En effet, à la même époque, les peuples qui entourent Israël ont des dieux jaloux les uns des autres, qui inventent l’homme parce qu’ils ont besoin d’esclaves, et la femme viendra bien plus tard pour assurer la procréation de ces esclaves. Ici, dès les premières pages de la Bible, on voit un Dieu qui crée l’homme et la femme pratiquement en même temps, dès l’origine, et qui les veut libres, égaux, heureux pour eux-mêmes. Par amour et non par intérêt.

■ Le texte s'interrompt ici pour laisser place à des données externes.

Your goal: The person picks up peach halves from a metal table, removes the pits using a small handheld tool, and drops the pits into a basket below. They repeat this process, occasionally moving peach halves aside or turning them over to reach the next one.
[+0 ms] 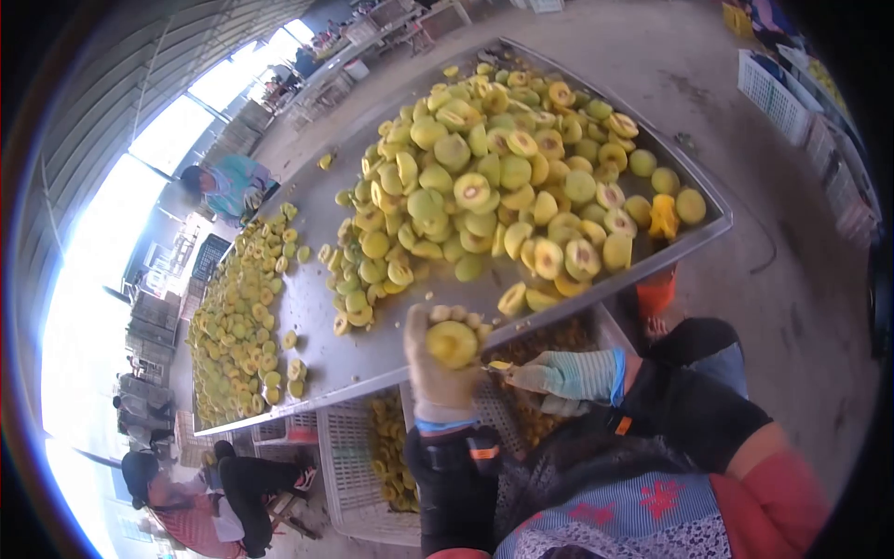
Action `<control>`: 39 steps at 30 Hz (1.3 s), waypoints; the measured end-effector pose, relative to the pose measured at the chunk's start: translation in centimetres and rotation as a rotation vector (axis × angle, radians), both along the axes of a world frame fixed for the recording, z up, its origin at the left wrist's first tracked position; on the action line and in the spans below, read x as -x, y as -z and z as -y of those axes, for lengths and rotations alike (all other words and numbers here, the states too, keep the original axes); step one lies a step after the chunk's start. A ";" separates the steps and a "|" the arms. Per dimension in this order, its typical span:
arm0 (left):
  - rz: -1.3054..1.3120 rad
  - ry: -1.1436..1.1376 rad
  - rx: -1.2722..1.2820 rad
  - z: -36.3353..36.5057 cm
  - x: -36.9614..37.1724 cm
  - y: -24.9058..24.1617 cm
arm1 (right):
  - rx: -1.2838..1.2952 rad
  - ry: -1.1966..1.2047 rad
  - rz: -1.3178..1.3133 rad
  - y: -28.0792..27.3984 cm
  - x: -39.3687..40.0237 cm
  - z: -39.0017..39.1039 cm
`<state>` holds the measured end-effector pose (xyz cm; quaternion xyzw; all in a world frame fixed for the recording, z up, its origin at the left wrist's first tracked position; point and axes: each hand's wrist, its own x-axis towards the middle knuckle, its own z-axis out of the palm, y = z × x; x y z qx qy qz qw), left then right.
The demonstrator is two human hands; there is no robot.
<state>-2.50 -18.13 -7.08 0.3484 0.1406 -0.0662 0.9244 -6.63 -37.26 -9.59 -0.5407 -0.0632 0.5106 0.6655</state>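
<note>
My left hand (pixel 436 384), in a pale work glove, is closed around a yellow-green peach half (pixel 453 345), cut face up, just over the table's near edge. My right hand (pixel 566 374), in a striped knit glove with a blue cuff, grips a small pitting tool (pixel 494 366) with a thin metal tip; most of it is hidden in the fist. Its tip points at the peach half from the right. A big heap of halved peaches (pixel 473 191), many with brown stone hollows showing, lies on the metal table (pixel 321 368) just beyond my hands.
White crates (pixel 349 484) holding fruit pieces stand below the table's near edge, close to my knees. A second fruit pile (pixel 242 326) covers the table's left end. One person (pixel 228 186) works across the table; another (pixel 200 503) sits at the left. More crates (pixel 773 98) stand at right.
</note>
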 end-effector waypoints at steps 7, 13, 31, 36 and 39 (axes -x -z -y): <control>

Ce passage se termine par « à cause de cela, l’homme quittera son père et sa mère, il s’attachera à sa femme et tout deux ne feront plus qu’un ». C’est d’ailleurs cette phrase que Jésus retiendra dans l’évangile d’aujourd’hui, pour justifier l’union indissoluble de l’homme et de la femme : « ce que Dieu a uni, que l’homme ne le sépare pas »
« Tous deux ne feront plus qu’un », c’est évidemment une allusion à la sexualité, qui est affirmée comme une chose bonne, pour la joie et le bonheur de l’homme et de la femme. De la différence naissent la complémentarité et l’harmonie : si, ensemble, ils font un, c’est par définition qu’ils sont complémentaires. Et ça, malgré leur peu de connaissances scientifiques, tous les peuples anciens l’avaient bien compris, comme une évidence. Notre société actuelle, malgré ses connaissances bien supérieures dans le domaine scientifique, semble parfois avoir oublié cette évidence.

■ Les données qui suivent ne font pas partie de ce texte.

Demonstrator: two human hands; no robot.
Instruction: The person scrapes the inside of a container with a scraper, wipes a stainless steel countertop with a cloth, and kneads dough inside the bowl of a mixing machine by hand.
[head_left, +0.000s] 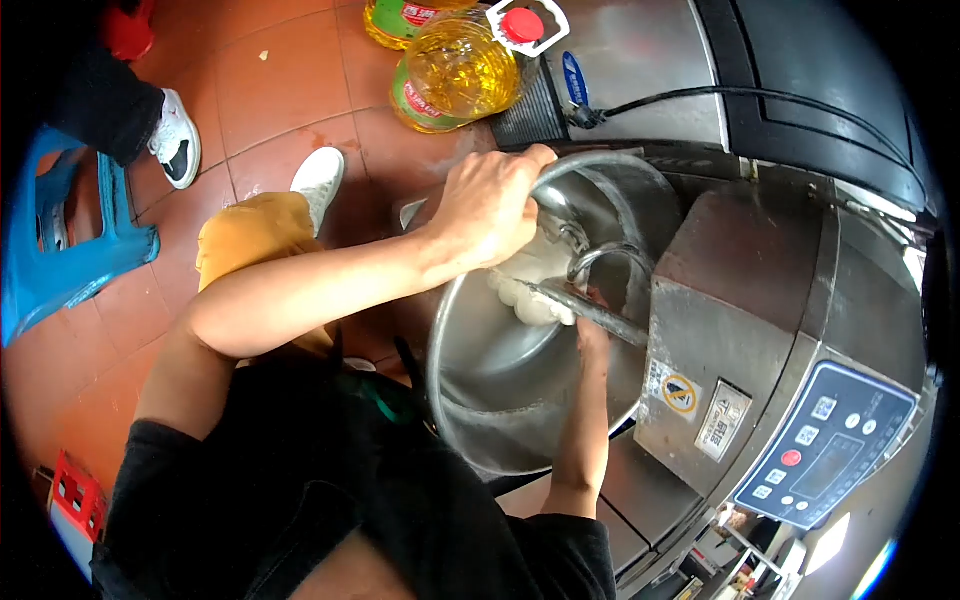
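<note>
A steel mixing bowl [500, 455] belongs to a dough mixer, and pale dough [540, 305] sits inside it against the metal bar [615, 325] and the curved hook [610, 250]. My left hand [492, 208] is closed at the far rim of the bowl, its fingers curled over the edge. Inside the bowl, my right hand [592, 325] reaches in beside the dough. The metal bar covers most of its fingers, so its grip is hidden.
The mixer head [730, 300] with its control panel [830, 445] stands on the right. Oil jugs [455, 75] and a black power cable [760, 92] are at the top. A blue plastic stool [110, 250] and another person's shoe [176, 140] are at left on the tiled floor.
</note>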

Une fois tout ceci posé, le lien avec les autres textes que la liturgie nous propose aujourd’hui devient assez facile à faire : le psalmiste fait l’éloge du couple homme-femme créé par Dieu, et de la famille : « Heureux es-tu ! A toi, le bonheur ! Ta femme sera dans ta maison comme une vigne généreuse, et tes fils, autour de la table, comme des plants d’olivier ». Le bonheur, c’est tout simple, et ça part du couple puis ça passe par les enfants, et tout ce beau monde réuni autour de le table familiale.
Puis la lettre aux Hébreux, qui réaffirme la place de l’homme comme frère de Jésus, c’est-à-dire fils de Dieu, parce que sanctifiés, rendus saints, par Jésus lui-même. Comme aucune autre créature vivante, aucun animal, n’est à l’égal de l’homme de la Genèse, mais seule la femme, os de ses os, chair de sa chair ; de même cette sanctification met l’homme et la femme au même niveau que le Fils de Dieu lui-même, donc très distinct et très au-dessus de tous les êtres vivants de toute la Création.
On le voit, ce beau texte n’est pas simplement une fable, une belle légende, un beau poème. C’est véritablement un texte fondateur. Il nous apprend qui nous sommes, homme, femme, aimés de Dieu et sous son regard attentif, prévenant, bienveillant. Il nous redit combien nous sommes complémentaires et faits l’un pour l’autre, en vue d’une harmonie, d’une unité qui nous fait ressembler à Dieu, qui nous fait tendre vers lui. Ainsi, nous savons d’où nous venons, où nous nous situons, et où nous allons. Les questions existentielles que nous nous posons trouvent une partie de leurs réponses dans ces textes fondateurs. N’hésitons donc pas à lire et relire la Bible, seul ou à plusieurs, accompagnés et guidés par des personnes compétentes capables de nous révéler, à travers un chapitre, au détour d’un verset, le sens de notre vie et la joie d’être créés par ce Dieu qui nous aime et qui ne veut que notre bonheur.

Amen !

Daniel BICHET, diacre permanent
7 octobre 2018
Clisson, St Hilaire de Clisson

Sources : « l’intelligence des Ecritures », Marie-Noëlle Thabut, Socéval Editions.